Pictures left aside, return the lines below exactly, from the one with "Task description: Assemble" to the end, including both ends.

----------

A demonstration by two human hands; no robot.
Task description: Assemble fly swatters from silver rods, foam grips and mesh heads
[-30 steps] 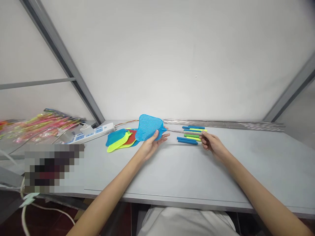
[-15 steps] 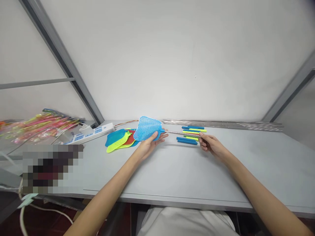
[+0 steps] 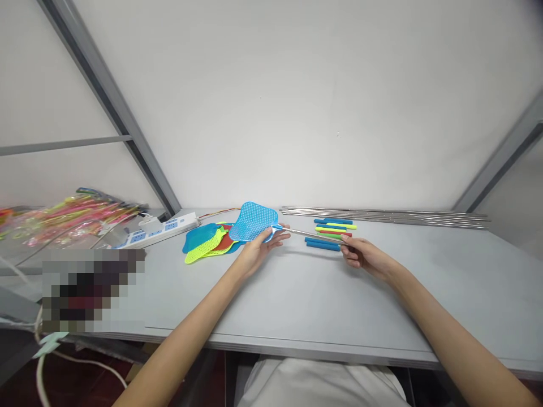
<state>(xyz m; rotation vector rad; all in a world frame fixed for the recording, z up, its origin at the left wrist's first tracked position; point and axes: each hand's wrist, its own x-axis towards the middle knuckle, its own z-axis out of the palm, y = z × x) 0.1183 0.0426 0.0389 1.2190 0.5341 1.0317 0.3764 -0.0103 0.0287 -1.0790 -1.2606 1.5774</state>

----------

:: WRITTEN RESPONSE ::
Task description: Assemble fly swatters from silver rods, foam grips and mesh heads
[-30 steps] 
[-15 steps] 
[+0 steps] 
<state>(xyz m; rotation vector rad; all in a world frame fixed for the recording, z up, its origin at the left wrist's first tracked position; point and axes: each hand's wrist, its own x-axis towards the middle knuckle, its own z-axis out of the palm, y = z × x) 0.1183 0.0426 0.0389 1.2190 0.5341 1.0317 0.3764 -0.0103 0.0287 -1.0790 -1.2606 1.5774</state>

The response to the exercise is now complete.